Exercise:
Retype the data below verbatim; pictures do not belong in the copy.

START Material provided

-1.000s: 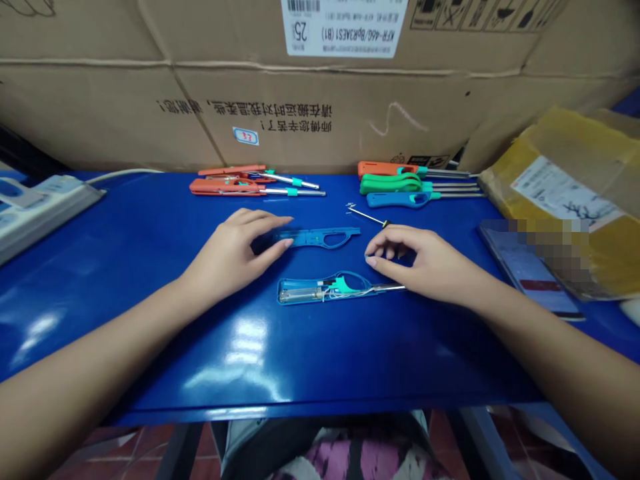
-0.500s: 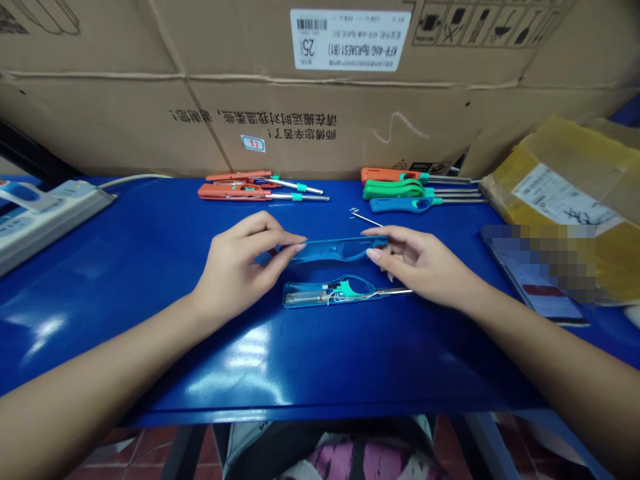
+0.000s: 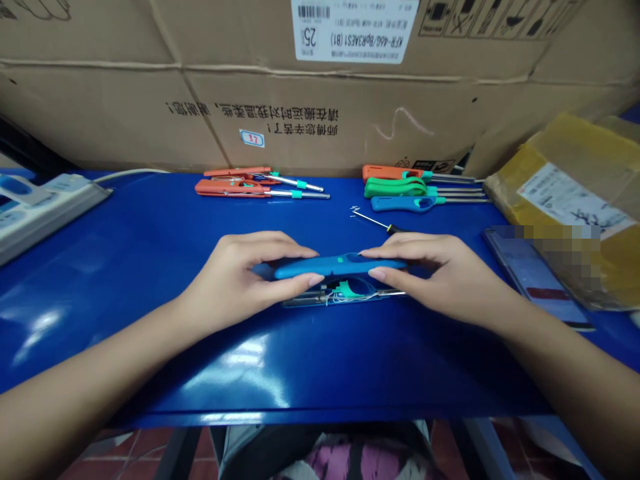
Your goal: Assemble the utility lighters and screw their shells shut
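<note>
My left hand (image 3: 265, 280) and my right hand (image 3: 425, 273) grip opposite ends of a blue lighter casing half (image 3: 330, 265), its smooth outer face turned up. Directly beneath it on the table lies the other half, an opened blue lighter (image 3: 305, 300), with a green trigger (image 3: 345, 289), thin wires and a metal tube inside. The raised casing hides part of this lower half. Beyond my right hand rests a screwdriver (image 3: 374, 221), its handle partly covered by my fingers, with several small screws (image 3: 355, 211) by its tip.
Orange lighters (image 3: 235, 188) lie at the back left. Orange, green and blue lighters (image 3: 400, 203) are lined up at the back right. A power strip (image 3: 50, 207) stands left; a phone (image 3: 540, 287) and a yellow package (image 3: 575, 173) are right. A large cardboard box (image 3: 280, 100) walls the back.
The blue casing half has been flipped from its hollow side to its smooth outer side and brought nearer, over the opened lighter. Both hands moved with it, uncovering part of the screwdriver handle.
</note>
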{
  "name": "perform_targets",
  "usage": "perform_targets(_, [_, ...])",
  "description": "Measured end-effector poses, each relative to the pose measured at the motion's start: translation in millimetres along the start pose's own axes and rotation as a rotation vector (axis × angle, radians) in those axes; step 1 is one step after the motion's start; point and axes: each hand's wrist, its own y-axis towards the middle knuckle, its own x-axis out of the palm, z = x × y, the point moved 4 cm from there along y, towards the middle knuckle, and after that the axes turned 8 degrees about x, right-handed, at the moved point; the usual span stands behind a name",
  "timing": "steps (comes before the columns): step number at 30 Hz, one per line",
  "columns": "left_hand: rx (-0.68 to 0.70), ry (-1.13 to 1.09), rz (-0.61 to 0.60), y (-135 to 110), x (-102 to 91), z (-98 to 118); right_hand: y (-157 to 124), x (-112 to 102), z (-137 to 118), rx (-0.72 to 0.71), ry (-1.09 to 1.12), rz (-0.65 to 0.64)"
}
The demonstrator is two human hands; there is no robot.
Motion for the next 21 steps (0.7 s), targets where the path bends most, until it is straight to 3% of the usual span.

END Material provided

Solution for this task:
-1.000s: 
-0.500s: 
+0.000s: 
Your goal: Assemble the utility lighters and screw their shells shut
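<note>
My left hand (image 3: 265, 280) and my right hand (image 3: 425, 273) grip opposite ends of a blue lighter casing half (image 3: 330, 265), its smooth outer face turned up. Directly beneath it on the table lies the other half, an opened blue lighter (image 3: 305, 300), with a green trigger (image 3: 345, 289), thin wires and a metal tube inside. The raised casing hides part of this lower half. Beyond my right hand rests a screwdriver (image 3: 374, 221), its handle partly covered by my fingers, with several small screws (image 3: 355, 211) by its tip.
Orange lighters (image 3: 235, 188) lie at the back left. Orange, green and blue lighters (image 3: 400, 203) are lined up at the back right. A power strip (image 3: 50, 207) stands left; a phone (image 3: 540, 287) and a yellow package (image 3: 575, 173) are right. A large cardboard box (image 3: 280, 100) walls the back.
The blue casing half has been flipped from its hollow side to its smooth outer side and brought nearer, over the opened lighter. Both hands moved with it, uncovering part of the screwdriver handle.
</note>
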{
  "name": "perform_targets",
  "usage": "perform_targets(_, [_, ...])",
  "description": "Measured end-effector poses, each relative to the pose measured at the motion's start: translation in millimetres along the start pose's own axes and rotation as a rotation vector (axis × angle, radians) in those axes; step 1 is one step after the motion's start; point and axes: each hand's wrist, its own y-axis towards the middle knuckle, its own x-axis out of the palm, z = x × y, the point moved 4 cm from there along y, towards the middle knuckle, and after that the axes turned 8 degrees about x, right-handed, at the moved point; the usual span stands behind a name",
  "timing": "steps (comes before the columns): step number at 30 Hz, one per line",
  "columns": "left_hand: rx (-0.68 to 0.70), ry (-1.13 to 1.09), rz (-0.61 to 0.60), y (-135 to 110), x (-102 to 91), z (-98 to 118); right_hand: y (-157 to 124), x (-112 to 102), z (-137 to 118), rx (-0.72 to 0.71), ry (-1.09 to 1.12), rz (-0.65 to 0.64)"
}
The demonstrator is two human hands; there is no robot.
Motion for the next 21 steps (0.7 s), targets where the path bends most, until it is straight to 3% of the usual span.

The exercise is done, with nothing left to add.